Requirement:
After finding the line with "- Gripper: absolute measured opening" in the entries below, retype exactly each line from there through the line with "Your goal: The", including that final line.

=== Data ===

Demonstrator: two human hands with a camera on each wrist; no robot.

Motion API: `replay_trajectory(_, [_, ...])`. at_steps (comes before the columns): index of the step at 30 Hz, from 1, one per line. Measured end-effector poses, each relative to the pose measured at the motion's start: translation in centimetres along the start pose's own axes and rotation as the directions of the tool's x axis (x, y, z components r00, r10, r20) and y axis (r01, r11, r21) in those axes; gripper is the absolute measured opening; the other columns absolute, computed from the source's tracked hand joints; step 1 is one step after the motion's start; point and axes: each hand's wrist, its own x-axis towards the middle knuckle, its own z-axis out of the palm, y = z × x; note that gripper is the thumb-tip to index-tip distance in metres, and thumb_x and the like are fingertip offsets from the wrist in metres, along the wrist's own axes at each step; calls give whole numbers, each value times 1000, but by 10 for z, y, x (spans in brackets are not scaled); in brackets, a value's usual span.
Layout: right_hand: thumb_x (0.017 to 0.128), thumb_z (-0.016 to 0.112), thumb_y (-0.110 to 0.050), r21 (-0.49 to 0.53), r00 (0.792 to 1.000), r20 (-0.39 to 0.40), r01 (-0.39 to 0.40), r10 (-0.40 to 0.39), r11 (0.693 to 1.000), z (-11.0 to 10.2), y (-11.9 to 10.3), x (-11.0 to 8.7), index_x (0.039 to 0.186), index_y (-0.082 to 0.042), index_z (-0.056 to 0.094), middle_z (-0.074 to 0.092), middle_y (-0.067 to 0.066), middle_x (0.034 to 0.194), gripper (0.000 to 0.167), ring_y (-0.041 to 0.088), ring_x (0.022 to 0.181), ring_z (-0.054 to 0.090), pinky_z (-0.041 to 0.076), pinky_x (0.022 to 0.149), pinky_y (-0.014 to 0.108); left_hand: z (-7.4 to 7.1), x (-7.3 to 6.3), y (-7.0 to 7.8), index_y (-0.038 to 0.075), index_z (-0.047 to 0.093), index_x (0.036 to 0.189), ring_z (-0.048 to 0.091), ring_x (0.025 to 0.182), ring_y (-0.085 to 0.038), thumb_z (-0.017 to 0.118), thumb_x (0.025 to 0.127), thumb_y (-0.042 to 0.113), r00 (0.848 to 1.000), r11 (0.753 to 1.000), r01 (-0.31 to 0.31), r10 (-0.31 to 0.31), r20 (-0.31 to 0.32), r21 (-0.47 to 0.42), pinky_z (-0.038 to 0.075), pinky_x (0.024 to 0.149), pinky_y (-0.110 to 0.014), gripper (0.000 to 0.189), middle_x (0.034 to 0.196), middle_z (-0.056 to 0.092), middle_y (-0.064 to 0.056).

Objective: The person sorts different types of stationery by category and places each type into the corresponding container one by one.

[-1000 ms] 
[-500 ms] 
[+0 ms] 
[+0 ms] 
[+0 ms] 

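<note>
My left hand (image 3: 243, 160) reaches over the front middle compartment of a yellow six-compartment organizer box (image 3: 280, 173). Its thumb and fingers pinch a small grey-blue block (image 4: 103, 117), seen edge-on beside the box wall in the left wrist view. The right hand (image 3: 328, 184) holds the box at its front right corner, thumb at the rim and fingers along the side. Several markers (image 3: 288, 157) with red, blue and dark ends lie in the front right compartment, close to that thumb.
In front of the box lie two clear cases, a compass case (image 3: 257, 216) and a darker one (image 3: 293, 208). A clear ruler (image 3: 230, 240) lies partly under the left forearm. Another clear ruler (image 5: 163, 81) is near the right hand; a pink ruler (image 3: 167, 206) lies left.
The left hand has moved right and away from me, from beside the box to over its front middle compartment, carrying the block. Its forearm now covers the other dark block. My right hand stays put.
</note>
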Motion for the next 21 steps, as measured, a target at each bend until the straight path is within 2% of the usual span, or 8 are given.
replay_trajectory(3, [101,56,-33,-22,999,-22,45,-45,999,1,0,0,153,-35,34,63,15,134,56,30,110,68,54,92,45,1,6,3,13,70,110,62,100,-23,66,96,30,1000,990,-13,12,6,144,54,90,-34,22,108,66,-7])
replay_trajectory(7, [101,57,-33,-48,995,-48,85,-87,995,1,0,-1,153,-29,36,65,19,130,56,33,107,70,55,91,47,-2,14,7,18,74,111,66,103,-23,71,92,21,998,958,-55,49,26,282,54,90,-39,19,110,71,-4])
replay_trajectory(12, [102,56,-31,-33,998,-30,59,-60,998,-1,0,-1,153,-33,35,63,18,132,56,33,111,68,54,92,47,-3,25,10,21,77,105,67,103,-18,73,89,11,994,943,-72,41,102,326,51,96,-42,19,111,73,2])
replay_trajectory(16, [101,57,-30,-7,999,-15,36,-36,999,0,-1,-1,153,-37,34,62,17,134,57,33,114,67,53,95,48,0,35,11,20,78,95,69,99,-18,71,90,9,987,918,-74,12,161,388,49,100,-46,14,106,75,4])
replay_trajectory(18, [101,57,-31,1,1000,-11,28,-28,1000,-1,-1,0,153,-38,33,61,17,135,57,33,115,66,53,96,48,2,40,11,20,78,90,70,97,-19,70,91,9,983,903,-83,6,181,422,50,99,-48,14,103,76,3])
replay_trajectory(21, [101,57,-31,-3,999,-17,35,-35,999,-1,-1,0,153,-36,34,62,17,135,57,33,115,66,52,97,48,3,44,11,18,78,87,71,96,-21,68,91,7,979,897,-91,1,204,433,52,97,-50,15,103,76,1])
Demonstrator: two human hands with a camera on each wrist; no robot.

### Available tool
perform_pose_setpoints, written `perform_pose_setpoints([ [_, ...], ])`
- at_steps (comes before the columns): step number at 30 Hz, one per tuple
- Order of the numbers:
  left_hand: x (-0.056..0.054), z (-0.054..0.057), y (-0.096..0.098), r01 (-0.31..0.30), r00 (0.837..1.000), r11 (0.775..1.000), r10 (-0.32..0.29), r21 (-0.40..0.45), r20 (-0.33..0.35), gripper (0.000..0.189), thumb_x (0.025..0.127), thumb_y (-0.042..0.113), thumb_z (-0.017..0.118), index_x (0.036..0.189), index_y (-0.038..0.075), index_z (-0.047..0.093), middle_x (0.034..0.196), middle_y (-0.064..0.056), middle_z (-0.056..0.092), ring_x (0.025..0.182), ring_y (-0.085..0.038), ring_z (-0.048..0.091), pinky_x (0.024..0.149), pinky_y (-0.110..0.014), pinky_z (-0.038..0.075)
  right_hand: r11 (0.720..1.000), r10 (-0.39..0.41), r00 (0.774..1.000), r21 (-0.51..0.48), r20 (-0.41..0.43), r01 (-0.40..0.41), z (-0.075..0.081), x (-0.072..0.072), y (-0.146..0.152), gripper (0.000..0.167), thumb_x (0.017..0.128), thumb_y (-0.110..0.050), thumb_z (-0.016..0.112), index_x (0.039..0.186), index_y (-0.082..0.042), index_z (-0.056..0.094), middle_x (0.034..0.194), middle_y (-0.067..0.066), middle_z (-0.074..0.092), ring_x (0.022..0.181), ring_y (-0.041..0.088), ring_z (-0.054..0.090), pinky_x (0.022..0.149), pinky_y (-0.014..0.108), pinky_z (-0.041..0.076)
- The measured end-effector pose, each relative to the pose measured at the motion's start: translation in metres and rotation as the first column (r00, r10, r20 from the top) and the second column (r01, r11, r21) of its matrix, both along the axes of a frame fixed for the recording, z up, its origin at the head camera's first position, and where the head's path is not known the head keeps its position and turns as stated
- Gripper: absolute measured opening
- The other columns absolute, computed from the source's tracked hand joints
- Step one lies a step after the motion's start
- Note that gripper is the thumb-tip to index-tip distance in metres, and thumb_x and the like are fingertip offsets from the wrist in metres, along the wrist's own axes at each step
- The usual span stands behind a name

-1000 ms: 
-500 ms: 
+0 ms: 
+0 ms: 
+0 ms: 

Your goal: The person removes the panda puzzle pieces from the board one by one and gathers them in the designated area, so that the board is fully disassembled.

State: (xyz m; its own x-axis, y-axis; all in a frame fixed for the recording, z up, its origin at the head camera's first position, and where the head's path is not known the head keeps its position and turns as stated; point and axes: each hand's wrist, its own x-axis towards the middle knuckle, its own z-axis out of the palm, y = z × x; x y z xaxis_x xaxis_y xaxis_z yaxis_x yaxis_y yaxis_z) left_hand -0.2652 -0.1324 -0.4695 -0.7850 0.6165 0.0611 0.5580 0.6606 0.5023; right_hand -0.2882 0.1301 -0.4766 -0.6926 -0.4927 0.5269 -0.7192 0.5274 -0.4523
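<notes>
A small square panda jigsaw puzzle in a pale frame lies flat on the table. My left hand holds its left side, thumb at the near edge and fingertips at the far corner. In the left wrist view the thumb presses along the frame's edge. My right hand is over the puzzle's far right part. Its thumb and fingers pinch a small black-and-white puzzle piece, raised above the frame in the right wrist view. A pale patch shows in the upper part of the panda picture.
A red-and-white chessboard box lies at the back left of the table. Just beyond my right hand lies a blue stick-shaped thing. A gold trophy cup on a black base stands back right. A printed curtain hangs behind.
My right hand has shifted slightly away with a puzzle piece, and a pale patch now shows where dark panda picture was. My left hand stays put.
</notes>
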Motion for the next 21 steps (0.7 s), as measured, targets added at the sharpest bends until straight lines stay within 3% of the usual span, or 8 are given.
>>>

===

Solution:
- Gripper: absolute measured opening
- The other columns absolute, computed from the source's tracked hand joints
- Step one lies a step after the motion's start
- Note that gripper is the thumb-tip to index-tip distance in metres, and thumb_x and the like are fingertip offsets from the wrist in metres, along the wrist's own axes at each step
- The usual span stands behind a name

-1000 ms: 
-500 ms: 
+0 ms: 
+0 ms: 
+0 ms: 

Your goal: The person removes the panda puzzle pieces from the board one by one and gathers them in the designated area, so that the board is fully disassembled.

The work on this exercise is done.